Addio a Franco Ferrarotti: il padre della sociologia italiana si è spento a 98 anni
E' stato anche deputato nel Parlamento per la terza legislatura
Franco Ferrarotti, considerato il padre della sociologia in Italia, è scomparso a Roma all'età di 98 anni. Ferrarotti, figura di spicco e pioniere della sociologia italiana, ha ricoperto il ruolo di professore all’Università La Sapienza di Roma fino al 2002 ed è stato un punto di riferimento per generazioni di studenti e studiosi. Nei giorni scorsi, il professore era stato sottoposto a un intervento chirurgico a Roma, il cui esito sembrava essere positivo, ma purtroppo le sue condizioni sono poi peggiorate. La notizia della sua scomparsa è stata confermata dal professor Mario Morcellini, suo collega e amico.
La carriera accademica e politica di Franco Ferrarotti
Nato il 7 aprile 1926 a Palazzolo Vercellese, in Piemonte, Ferrarotti ha contribuito significativamente allo sviluppo della sociologia in Italia, grazie anche alle sue esperienze internazionali. È stato eletto deputato nella terza legislatura italiana per il Movimento di Comunità, fondato da Adriano Olivetti, che promuoveva una visione di comunità attenta al sociale e alle dinamiche collettive. Nel 2005, è stato insignito dell'onorificenza di Cavaliere di Gran Croce per il suo impegno e il contributo culturale dato all’Italia.

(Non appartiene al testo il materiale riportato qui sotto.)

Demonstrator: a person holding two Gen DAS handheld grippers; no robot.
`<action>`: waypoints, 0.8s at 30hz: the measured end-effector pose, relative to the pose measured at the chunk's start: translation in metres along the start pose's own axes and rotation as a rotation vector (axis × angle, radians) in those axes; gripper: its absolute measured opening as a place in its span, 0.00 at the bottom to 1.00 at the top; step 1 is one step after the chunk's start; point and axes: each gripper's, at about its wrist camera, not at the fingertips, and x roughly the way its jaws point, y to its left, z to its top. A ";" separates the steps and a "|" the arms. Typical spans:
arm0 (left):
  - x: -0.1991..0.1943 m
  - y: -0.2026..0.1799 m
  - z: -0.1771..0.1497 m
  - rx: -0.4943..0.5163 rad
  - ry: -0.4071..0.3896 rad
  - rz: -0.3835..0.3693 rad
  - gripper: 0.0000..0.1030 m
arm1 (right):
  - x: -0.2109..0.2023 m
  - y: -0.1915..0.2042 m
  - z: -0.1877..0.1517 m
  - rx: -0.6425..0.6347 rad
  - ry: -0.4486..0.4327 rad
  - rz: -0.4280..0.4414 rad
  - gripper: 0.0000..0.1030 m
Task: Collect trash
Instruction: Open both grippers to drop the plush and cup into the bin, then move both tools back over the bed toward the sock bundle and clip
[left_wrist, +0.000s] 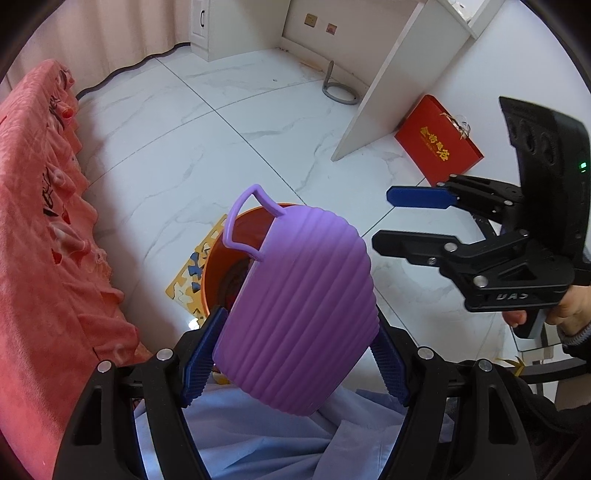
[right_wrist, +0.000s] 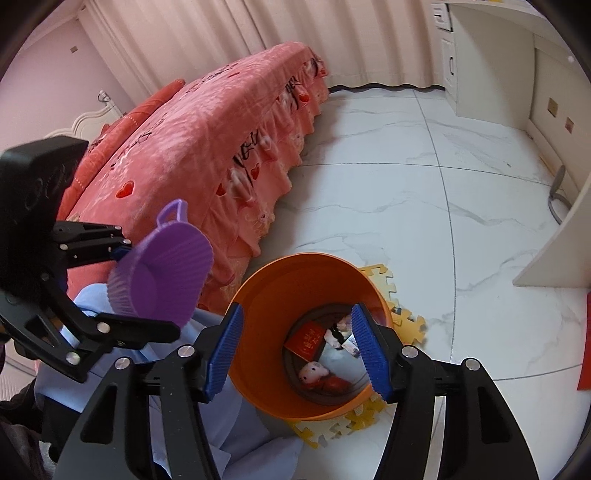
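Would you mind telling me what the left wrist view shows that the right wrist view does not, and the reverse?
Only the left wrist view shows the red gift box leaning by the white desk panel, and the purple basket's ribbed outside. Only the right wrist view shows inside the orange bin: a red packet and a small plush toy. Both show the purple basket clamped in the left gripper, the empty right gripper, the pink bedspread and the yellow foam mat.

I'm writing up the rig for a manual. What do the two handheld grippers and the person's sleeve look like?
Both the left gripper and the right gripper are black plastic linkage frames with silver bolts and blue ribbed fingers. The right one carries a black housing with a green light. The hand on its handle wears a grey ribbed cuff under a dark sleeve.
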 end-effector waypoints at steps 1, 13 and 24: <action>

Nel corso della sua carriera accademica, Ferrarotti ha insegnato in prestigiose università estere, tra cui Chicago, New York, Toronto, Mosca, e Tokyo, trasmettendo la sua visione della sociologia come strumento di comprensione e cambiamento sociale. A livello internazionale, ha inoltre fondato il Consiglio dei Comuni d’Europa a Ginevra nel 1949 e ha collaborato come direttore di progetti presso l'OECE (poi divenuta OCSE) a Parigi nel 1958-59.
Le opere di Ferrarotti e l'influenza nella sociologia italiana
L’eredità culturale di Ferrarotti è stata amplificata da un corposo corpus di opere, tra cui spiccano testi fondamentali come "Sindacati e potere" (1954), "La protesta operaia" (1955), "La sociologia come partecipazione" (1961) e "Max Weber e il destino della ragione" (1965). Nel 1968 pubblicò "Trattato di sociologia", uno dei testi accademici più influenti in Italia, che ha segnato intere generazioni di studenti. Altri lavori come "Roma da capitale a periferia"(1970), "La sociologia del potere" (1972) e "Vite di baraccati" (1974) riflettono il suo impegno per l’analisi critica delle trasformazioni sociali e urbane.
Ferrarotti è stato anche fondatore, insieme a Nicola Abbagnano, dei Quaderni di sociologia, e ha diretto per molti anni la rivista La critica sociologica, promuovendo un dibattito aperto e partecipativo su temi politici, culturali e sociali. "In Italia, tutti collegano la parola sociologia al suo nome," ha commentato Mario Morcellini, sottolineando l’impatto profondo che Ferrarotti ha avuto nella disciplina e nella società italiana.
L'eredità di un maestro della sociologia
L’addio a Franco Ferrarotti rappresenta la scomparsa di una delle voci più importanti del pensiero sociologico italiano. Ferrarotti ha sempre visto la sociologia non solo come una disciplina teorica, ma come una “partecipazione attiva” alla realtà sociale. La sua passione e dedizione per la ricerca della verità sociale hanno ispirato molti a studiare e ad agire con maggiore consapevolezza. La sua visione critica e partecipativa resta un modello per chiunque voglia comprendere e migliorare la società.